Letteratura
“Laėtitia o la fine degli uomini”, un caso letterario, mediatico e sociale
Laėtitia Perrais aveva solo 18 anni quando venne uccisa da Tony Meilhon in Francia, non molto distante da Nantes. La sua non è stata una vita semplice, separata dai genitori assieme alla gemella, affidata ad una famiglia in cui ha subito delle violenze, era una ragazza che amava vivere, amava il sole, amava il suo lavoro e sorrideva, sorrideva spesso.
Tony Meilhon ha sempre vissuto in una condizione estremamente disagiata, una famiglia totalmente assente, furti e droga sin dalla giovane età, conosceva bene la prigione e le sue leggi non scritte.
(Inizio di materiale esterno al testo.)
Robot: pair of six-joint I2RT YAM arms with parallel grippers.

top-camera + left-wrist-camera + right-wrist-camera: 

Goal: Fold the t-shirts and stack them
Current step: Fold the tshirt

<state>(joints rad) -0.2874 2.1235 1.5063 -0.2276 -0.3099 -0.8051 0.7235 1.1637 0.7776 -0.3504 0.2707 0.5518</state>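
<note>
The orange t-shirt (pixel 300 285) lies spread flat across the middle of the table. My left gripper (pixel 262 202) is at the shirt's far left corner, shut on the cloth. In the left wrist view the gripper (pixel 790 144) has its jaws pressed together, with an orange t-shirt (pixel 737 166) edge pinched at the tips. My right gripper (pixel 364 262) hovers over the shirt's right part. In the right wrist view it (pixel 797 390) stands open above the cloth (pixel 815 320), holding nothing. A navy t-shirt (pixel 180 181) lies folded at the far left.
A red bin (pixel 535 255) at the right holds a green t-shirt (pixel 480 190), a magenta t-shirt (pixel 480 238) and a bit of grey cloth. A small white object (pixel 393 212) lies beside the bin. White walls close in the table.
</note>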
Era una bomba ad orologeria pronta a scoppiare in qualsiasi momento; un vulcano in eruzione carico di livore, follia e disprezzo per la vita umana.
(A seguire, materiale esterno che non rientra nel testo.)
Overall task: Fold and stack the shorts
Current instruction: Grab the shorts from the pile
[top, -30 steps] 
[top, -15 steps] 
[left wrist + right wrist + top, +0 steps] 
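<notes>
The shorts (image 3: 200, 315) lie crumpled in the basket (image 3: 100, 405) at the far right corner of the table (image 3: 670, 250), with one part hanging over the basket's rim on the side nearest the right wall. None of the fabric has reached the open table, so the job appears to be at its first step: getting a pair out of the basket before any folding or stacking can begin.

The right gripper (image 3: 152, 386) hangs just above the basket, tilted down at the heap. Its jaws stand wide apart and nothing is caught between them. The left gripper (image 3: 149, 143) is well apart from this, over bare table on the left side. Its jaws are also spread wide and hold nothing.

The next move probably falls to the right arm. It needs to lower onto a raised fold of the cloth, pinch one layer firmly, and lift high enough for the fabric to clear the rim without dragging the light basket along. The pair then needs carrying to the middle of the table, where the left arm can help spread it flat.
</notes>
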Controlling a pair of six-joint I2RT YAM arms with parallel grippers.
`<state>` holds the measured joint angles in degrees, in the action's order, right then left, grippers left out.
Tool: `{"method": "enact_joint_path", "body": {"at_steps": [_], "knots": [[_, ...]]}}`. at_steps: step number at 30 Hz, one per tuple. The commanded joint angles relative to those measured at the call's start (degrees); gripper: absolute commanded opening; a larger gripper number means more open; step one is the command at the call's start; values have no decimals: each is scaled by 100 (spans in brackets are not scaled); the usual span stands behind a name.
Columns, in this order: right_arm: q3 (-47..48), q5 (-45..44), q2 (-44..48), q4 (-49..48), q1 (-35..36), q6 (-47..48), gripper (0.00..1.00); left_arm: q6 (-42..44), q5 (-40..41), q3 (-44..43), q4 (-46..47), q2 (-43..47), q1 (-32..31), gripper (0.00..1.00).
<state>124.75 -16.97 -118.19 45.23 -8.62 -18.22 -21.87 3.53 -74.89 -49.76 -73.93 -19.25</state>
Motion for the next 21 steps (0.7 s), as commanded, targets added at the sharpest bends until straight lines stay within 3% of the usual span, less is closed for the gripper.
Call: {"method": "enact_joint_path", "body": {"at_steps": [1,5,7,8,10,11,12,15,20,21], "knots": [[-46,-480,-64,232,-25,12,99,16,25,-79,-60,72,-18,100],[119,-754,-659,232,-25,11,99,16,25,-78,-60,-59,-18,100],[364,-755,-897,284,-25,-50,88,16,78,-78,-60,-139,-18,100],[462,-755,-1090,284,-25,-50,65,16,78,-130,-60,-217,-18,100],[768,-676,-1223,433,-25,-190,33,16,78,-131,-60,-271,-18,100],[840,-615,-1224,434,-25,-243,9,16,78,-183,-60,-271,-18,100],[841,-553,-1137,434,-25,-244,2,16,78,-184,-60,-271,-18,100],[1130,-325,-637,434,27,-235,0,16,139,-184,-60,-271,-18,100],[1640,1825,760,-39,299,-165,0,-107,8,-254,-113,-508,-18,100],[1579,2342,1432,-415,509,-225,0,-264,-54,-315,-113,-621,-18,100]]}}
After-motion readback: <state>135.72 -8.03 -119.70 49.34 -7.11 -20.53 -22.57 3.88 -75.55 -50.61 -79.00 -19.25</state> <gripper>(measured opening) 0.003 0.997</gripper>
Laëtitia non amava Tony, lo aveva incontrato, si era lasciata prendere, in un pomeriggio d’inverno, in una località sull’Atlantico. Lui le aveva promesso tante cose, l’aveva fatta bere, l’aveva spinta a drogarsi e poi, finendo nell’occhio di un ciclone, l’aveva fatta cadere dallo scooter, portata in un luogo sicuro facendo scendere su di lei l’ombra più cupa, in un silenzio raggelante di una notte di gennaio.
Il caso di una giovane donna prima data per dispersa e poi ritrovata fatta a pezzi nel più orribile dei modi non è, purtroppo, una novità. L’archivio criminale di ogni parte del mondo conserva casi simili a quello di Laëtitia, più o meno intricati, più o meno clamorosi.
In questa situazione però hanno giocato tantissimi fattori, sia sul modo in cui è stato concesso a Meilhon di rimanere libero per compiere il suo omicidio “perfetto”, sia su come è stato gestito mediaticamente il fatto di cronaca nera diventato poi notizia dal clamore nazionale. L’ex presidente francese Nicolas Sarkozy puntò il dito verso la magistratura che non era stata in grado di contenere l’omicida Meilhon e preservarlo dal compiere gesti ben più importanti da quelli che era solito fare (rapine, spaccio, pugni). La magistratura rispose sfilando a Nantes in un corteo che non aveva precedenti.
Nella vicenda di Laëtitia Perrais concorrono – come in ogni altro omicidio – tantissimi agenti, ma forse nessuno, in Francia, è mai stato “sentito” come il suo: “Questo episodio di cronaca nera è eccezionale sotto tutti i punti di vista: per l’onda d’urto che ha creato, per la sua risonanza mediatica e politica, per le ingenti risorse mobilitate per ritrovare il cadavere, per le dodici settimane di ricerche, per l’intervento del presidente della Repubblica, per lo sciopero dei magistrati. Non è un semplice caso giudiziario: è un affare di Stato. Ma che cosa si sa di Laëtitia, oltre che è stata la vittima in un rilevante episodio di cronaca nera?”, commenta Ivan Jablonka, che ha scritto un libro su di lei, uscito per Einaudi. Jablonka dice che: “Dietro il caso Laëtitia si delinea invece una profonda dimensione umana e un preciso quadro sociale: famiglie sfasciate, mute sofferenze infantili, giovani entrati presto nella vita attiva, ma anche il paese all’inizio del xxi secolo, la Francia della povertà, delle aree periurbane, delle diseguaglianze sociali. Ci fa scoprire i meccanismi del- l’inchiesta, le trasformazioni dell’istituzione giudiziaria, il ruolo dei media, il funzionamento del- l’esecutivo, la sua logica accusatoria così come la sua retorica della compassione. In una società in movimento il fatto di cronaca nera è un epicentro”.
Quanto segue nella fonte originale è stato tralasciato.